Index 0  || Digits: [0 0] || Reversed: [0 0] || RevIndex: 0
Index 1 || Digits: [0 1] || Reversed: [1 0] || RevIndex: 4
Index 2 || Digits: [0 2] || Reversed: [2 0] || RevIndex: 8
Index 3 || Digits: [0 3] || Reversed: [3 0] || RevIndex: 12
Index 4 || Digits: [1 0] || Reversed: [0 1] || RevIndex: 1
Index 5 || Digits: [1 1] || Reversed: [1 1] || RevIndex: 5
Index 6 || Digits: [1 2] || Reversed: [2 1] || RevIndex: 9
Index 7 || Digits: [1 3] || Reversed: [3 1] || RevIndex: 13
Index 8 || Digits: [2 0] || Reversed: [0 2] || RevIndex: 2
Index 9 || Digits: [2 1] || Reversed: [1 2] || RevIndex: 6
Index 10 || Digits: [2 2] || Reversed: [2 2] || RevIndex: 10
Index 11 || Digits: [2 3] || Reversed: [3 2] || RevIndex: 14
Index 12 || Digits: [3 0] || Reversed: [0 3] || RevIndex: 3
Index 13 || Digits: [3 1] || Reversed: [1 3] || RevIndex: 7
Index 14 || Digits: [3 2] || Reversed: [2 3] || RevIndex: 11
Index 15 || Digits: [3 3] || Reversed: [3 3] || RevIndex: 15

As you can see, the digitreversal is quite simple. My original code used new/free C++ operators in CUDA kernel code, which is allowed, but in fact not necessary as each thread can be assigned a piece of the shared memory. By the way, do you know that you can use printf() from CUDA kernel code? I am not kidding, seriously ?…  The only problem so far I found out with shared memory is that you have to pay extra attention to both – Its size and the kernel grid dimensions (or just thread block dimension).  If you are starting to learn CUDA, I would usually recommend to skip integrating shared memory until you understand how to code in CUDA well enough.
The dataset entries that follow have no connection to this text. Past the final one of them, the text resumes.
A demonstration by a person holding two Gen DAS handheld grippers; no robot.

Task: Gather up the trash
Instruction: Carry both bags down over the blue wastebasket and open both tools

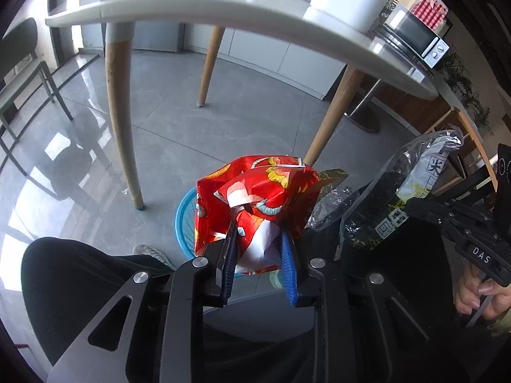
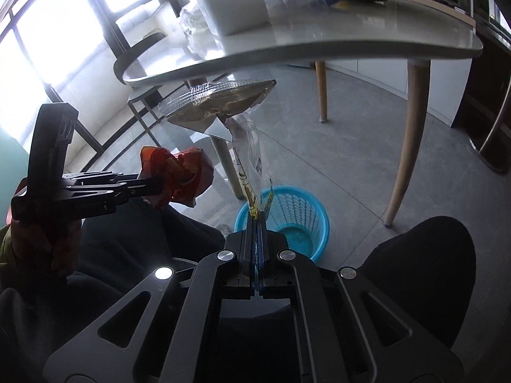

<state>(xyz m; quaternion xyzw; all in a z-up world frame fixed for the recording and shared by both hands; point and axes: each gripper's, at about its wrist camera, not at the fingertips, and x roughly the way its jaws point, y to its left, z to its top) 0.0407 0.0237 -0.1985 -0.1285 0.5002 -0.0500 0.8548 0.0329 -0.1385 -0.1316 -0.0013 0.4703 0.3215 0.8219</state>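
Two views: only the right shows the bin's (image 2: 298, 220) bare inside. Left gripper (image 1: 258, 245), tilted down, clamps a red wrapper (image 1: 255, 198) over the bin; right gripper (image 2: 256, 220) pinches a clear bag (image 2: 246, 146).

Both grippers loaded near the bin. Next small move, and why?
Probably lower the left gripper a little further, then open it. Its red wrapper hangs right over the blue bin. The right gripper, shut on the clear bag, sits nearer the rim, so it follows.

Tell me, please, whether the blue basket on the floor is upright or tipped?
Upright: the blue basket stands on the floor with its open mouth facing up.
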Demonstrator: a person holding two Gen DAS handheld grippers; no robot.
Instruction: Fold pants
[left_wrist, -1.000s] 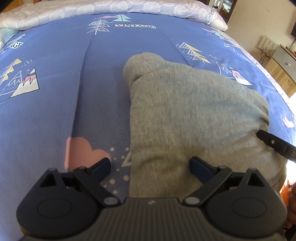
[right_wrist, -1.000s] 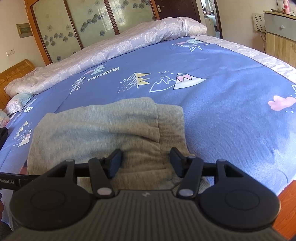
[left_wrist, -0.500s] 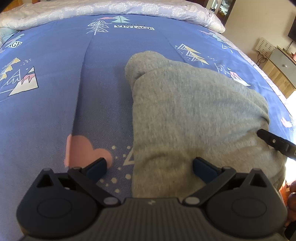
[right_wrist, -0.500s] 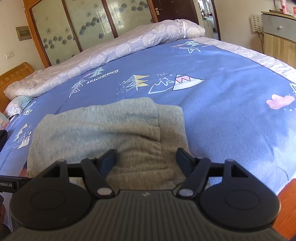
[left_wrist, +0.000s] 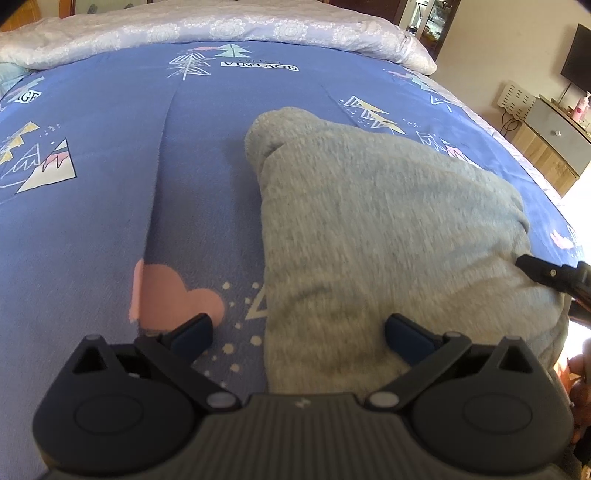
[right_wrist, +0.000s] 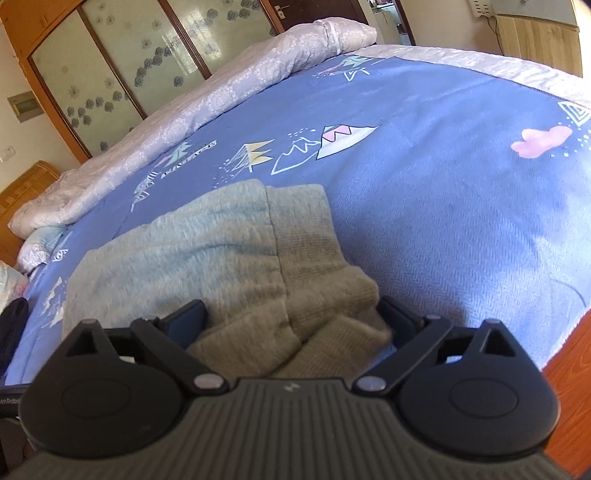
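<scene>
Grey pants (left_wrist: 388, 236) lie folded into a thick bundle on the blue patterned bedspread (left_wrist: 110, 166). My left gripper (left_wrist: 299, 334) is open above the bundle's near left edge, one finger over the bedspread, one over the cloth. The pants also show in the right wrist view (right_wrist: 207, 251), with the ribbed waistband (right_wrist: 317, 273) on their right end. My right gripper (right_wrist: 293, 325) is open, its jaws spread either side of the waistband's near end, not clamped. A right gripper finger (left_wrist: 550, 275) shows at the bundle's right edge.
A rolled white quilt (left_wrist: 221, 29) lies along the bed's far side. A wooden cabinet (left_wrist: 554, 147) stands right of the bed. Wardrobe doors with frosted glass (right_wrist: 147, 55) stand behind. The bed's wooden edge (right_wrist: 569, 373) is at near right.
My right gripper has opened wider and moved forward and lower, so the waistband now sits between its jaws. My left gripper has opened a little wider and stayed nearly in place.
</scene>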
Using shared memory is in fact optimization of your algorithm and you cannot learn and optimize at the same time – or at least I highly do not recommend you to do that ?

Below, you can find the semi-generic Matrix formula for FFT Butterflies as well as for the twiddles. Basically all of modern FFT implementations (Except for few of mine own) use Twiddle – precomputation and LUT (Look-Up-Table) – Its much more efficient that computing them during runtime. Experienced CUDA programmers are free to use texture/constant memory instead of global for this purpose. 


One thing I didn’t mention so far is that although it might seem like a good idea to let multiple CUDA threads work on a single butterly (Especially for large butterflies), its actually quite a bad idea – don’t do that and completely forget about it. It greatly simplifies things to let each thread compute just a single FFT butterfly. A small reminder then that it takes 512 threads to compute R2 transform with a length of 1024 (Seems obvious, but ? … ). The higher radix one uses, the less computations are required (Its got its drawbacks – that why most implemntations stay with R2/R4/R8) a comparison of those radixes and their relative performance can be found for example HERE.

The entire FFT then basically boils down to “Just a few operations“:

  1. Butterflies (R2,R4,R8 … )
  2. Bit/Digit Reversal
  3. Twiddle Calculation
  4. Find proper Indexing to assign butterflies corresponding data along with correct twiddle factors.
    • Example of Indexing for both Data and Twiddles can be found HERE for 64-Point R4 DIF FFT.

FFT Twiddle/Data Indexing is in fact the most tricky part of the algorithm. I don’t want to go into details here, but indexing basically requires integer divisions, bit-shifting (IE taking custom power of 2) and various modulo operations as well as tracking the currently processed stage of the FFT. This is much easier to look up in the source code, so please go ahead and download➡️ HERE ⬅️.

I have added as always a Matlab-Mex file to verify the results (I am quite used to do the verification myself). Note that each code can be simplified and optimized. I do always try to do “Reasonable best”. The project is for VS2019, CUDA 10.2 and by default uses CC 6.1 (GTX 1060). I do highly recommend to do FFTs via nVidia CUDA’s acceleration library CuFFT anyway.